The 1960s were also the time when Radio 3 wasn't afraid to broadcast 'difficult' music, mostly because of William Glock.

I'm pretty sure that this will have featured at some point. It's deadly serious, but quite nuts, and almost impossible to make any aural sense of, as it's strayed so far from all the kinds of reference points (harmony, melody, groove, form, etc.) that most people would recognise as being part of the language of music.


View: https://www.youtube.com/watch?v=xQw7NMz4WNI
 

midlandsgrimpeur

Senior Member
The 1960s were also the time when Radio 3 wasn't afraid to broadcast 'difficult' music, mostly because of William Glock.

I'm pretty sure that this will have featured at some point.

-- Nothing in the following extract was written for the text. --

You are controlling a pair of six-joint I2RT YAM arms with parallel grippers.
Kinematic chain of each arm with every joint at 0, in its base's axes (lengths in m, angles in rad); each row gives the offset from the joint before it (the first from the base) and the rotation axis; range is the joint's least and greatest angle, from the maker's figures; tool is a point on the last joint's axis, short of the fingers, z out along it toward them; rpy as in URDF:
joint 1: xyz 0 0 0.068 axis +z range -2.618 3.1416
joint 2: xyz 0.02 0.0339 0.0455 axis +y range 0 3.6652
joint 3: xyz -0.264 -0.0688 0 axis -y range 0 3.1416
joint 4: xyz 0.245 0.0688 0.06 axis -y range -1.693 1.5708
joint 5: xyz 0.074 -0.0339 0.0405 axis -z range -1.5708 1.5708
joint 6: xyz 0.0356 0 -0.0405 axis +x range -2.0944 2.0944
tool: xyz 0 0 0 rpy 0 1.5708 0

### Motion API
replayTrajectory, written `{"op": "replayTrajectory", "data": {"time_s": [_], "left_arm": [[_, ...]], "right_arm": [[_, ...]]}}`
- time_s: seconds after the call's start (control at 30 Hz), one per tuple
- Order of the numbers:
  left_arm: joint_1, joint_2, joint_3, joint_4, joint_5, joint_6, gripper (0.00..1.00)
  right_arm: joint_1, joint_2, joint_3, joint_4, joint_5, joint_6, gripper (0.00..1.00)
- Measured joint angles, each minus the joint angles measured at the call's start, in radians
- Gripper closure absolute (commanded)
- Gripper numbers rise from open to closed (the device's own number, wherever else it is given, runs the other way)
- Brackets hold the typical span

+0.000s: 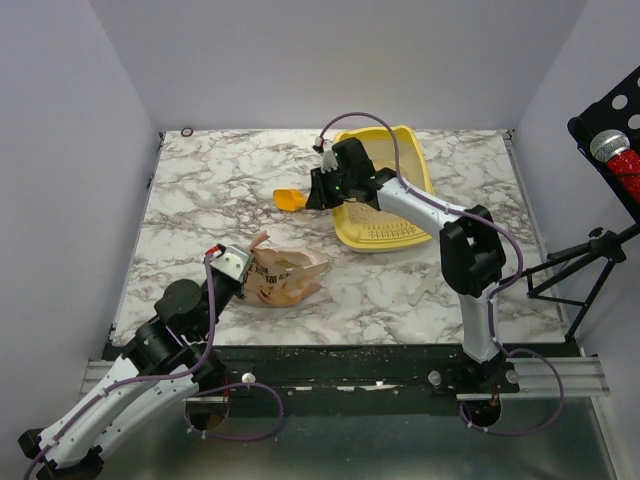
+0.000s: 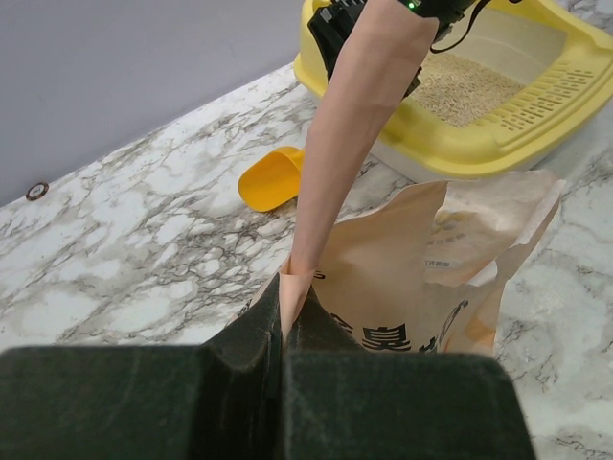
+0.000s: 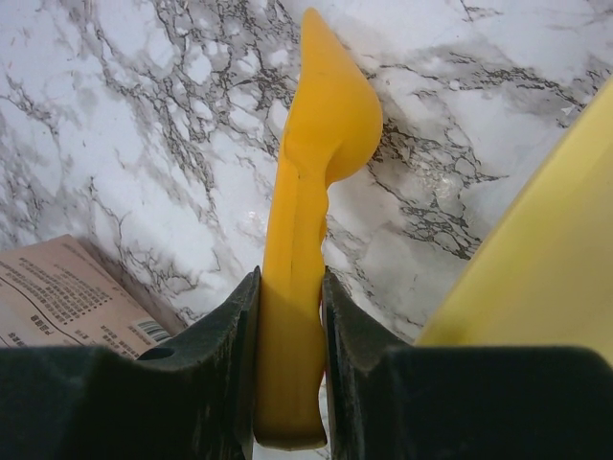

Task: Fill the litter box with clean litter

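The yellow litter box stands at the back right of the marble table, with beige clean litter on its floor. Left of the box, my right gripper is shut on the handle of the orange scoop, whose bowl points left just over the tabletop. The pinkish-tan bag lies on its side at the front centre, mouth toward the box. My left gripper is shut on a pinched-up strip of the bag's edge, which rises in front of the camera.
A small dark ring lies at the back left corner. Grey walls close the table on three sides. A black stand with a red microphone reaches in from the right. The right arm spans the box's front lip.
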Motion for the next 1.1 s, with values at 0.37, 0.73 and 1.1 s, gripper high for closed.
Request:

It's deadly serious, but quite nuts, and almost impossible to make any aural sense of, as it's strayed so far from all the kinds of reference points (harmony, melody, groove, form, etc.) that most people would recognise as being part of the language of music.


View: https://www.youtube.com/watch?v=xQw7NMz4WNI


I quite enjoy Stockhausen. I think I must have come across him as so many great jazz figures cited him as an influence. I like music that has dissonance, in a strange way the lack of harmony creates its own harmony, the strength of the discord amongst the notes makes them hang together.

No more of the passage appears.